Yeats, like Wordsworth, was a Romantic. He was also a feudalist. He believed there was true nobility in both the peasantry and in the aristocracy, and Thoor Ballylee symbolically joins these classes together: the castle and the cottage represent the twin pillars of his ideal Ireland. The class that Yeats despised, and which he predicted would destroy his country, was the commercial bourgeoisie. It took them a while to get going, but his prediction has been largely fulfilled. Sixty years after his death, the phenomena known as the ‘Celtic Tiger’ erupted across the landscape, scattering it with ugly newbuild McMansions and motorways and superstores and the headquarters of Google and Facebook. By the time the bubble burst, Ireland had a quarter of a million unwanted and uninhabited houses scattered randomly across the landscape which the poet had once hymned. Many of them are now rotting away, back into the fields, their cheap concrete weeping, their plastic fascias collapsing onto the dirty gravel. The valley in which Thoor Ballylee sits is one of the few places in rural Ireland from which a newbuild concrete house cannot be seen. Yeats might have been pleased at that, if nothing else.
Four houses in four countries. Four poets. Four ways of longing for a world that is no longer there, or which never was there, or which may one day be here but for now is still far away. Four approaches to constructing a scaffold made of words which attempts to contain the world but always fails. There are as many scaffolds as there are poets, writers, human beings.

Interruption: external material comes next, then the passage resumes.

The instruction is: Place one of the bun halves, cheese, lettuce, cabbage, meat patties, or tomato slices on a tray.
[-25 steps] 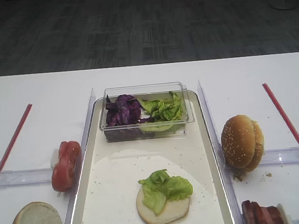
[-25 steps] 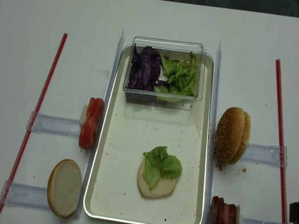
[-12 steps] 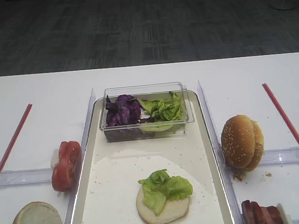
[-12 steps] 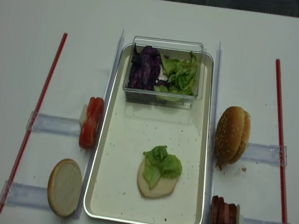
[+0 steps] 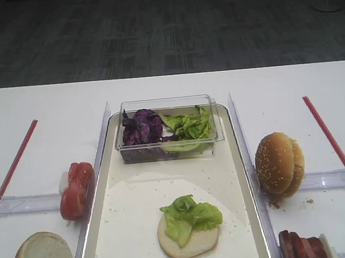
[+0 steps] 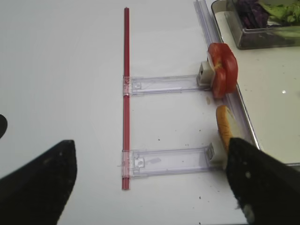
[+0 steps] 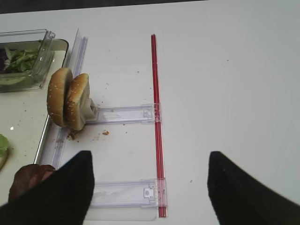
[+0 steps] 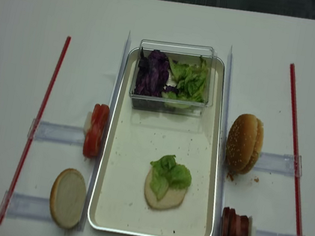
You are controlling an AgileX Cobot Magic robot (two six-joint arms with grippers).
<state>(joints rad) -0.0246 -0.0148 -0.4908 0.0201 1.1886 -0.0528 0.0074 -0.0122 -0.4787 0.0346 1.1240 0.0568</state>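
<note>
Lettuce (image 5: 190, 217) lies on a bun half (image 5: 189, 238) in the tray (image 5: 133, 229); I see my right gripper (image 7: 150, 187) spread wide, empty.

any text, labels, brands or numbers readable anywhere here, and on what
None: no word, label, brand, number or sign can be read in any view.
The tray, the clear box, the clear plastic rails and the red strips all look unmarked.
The gripper fingers seen by the wrist cameras are plain black, with no print showing.
</note>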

I think I could spend a lifetime visiting poets’ houses, with or without the tearooms. I think now of others I would like to see: Robinson Jeffers’ magnificent Tor House, self-built on what were once the wild cliffs of Northern California; now the centre of yet another soul-destroying American suburb. The house of Emily Dickinson’s parents, where she spent most of her brief life in the upstairs bedroom, looking out of the window and cramming poems into her drawers. R. S. Thomas’s low, ancient cottage, built into the stone of the Lleyn peninsular in North Wales, as bleak as the man and his verse. W. S. Merwin’s Hawaiian plantation of rare palms. Perhaps I could do a world tour. If only poetry paid better.

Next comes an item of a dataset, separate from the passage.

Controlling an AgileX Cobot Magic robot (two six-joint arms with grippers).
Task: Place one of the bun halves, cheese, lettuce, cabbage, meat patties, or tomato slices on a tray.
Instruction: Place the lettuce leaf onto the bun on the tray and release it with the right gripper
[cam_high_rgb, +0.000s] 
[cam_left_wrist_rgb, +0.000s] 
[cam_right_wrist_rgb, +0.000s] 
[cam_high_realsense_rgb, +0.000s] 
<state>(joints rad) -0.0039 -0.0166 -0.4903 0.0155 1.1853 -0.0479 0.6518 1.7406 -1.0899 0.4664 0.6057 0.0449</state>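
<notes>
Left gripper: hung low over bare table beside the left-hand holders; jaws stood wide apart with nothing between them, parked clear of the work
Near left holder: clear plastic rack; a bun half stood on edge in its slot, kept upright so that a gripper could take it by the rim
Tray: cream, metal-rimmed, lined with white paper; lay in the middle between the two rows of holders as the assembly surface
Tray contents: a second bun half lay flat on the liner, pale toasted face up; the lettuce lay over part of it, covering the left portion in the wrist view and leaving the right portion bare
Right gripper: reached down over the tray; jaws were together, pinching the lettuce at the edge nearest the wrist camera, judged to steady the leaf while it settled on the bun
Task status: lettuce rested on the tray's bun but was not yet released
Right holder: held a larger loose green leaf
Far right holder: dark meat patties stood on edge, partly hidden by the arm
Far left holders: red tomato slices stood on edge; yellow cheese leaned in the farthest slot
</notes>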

Or perhaps this is all wrong. Fossilising buildings, attaching tearooms and gift shops, taking the easiest and the fluffiest and the rhymiest bits of the poems and putting them on postcards, smoothing out the contradictions. When poetry is true it comes from a deep and ancient place. It is not for sale, really. Why preserve the building? Why build up a reputation? The poet is dead, the poems are still here. Do we need to see the poet’s whisky bottle on the poet’s table? Yes, it interests us: but do we need to see it?
When Yeats first found Thoor Ballylee it was a ruin, like so many other Norman towers across Ireland. He restored it, and when it was finished he inscribed a poem on a slate that he had fixed to the tower’s outside wall. The poem described how he had restored the tower for his wife, using materials from the local landscape. But it was also written in the expectation that one day the place would return to its previous state. ‘And may these characters remain,’ it ends, ‘when all is ruin once again.’
It costs a lot of money to install fire doors and attach a tearoom. It costs little or nothing to get hold of a second-hand book of poems. A true poem, unlike a house, can’t be fossilised. If it contains truth or beauty, it will always contain them. It will outlast brick and stone. We should hope so, anyway.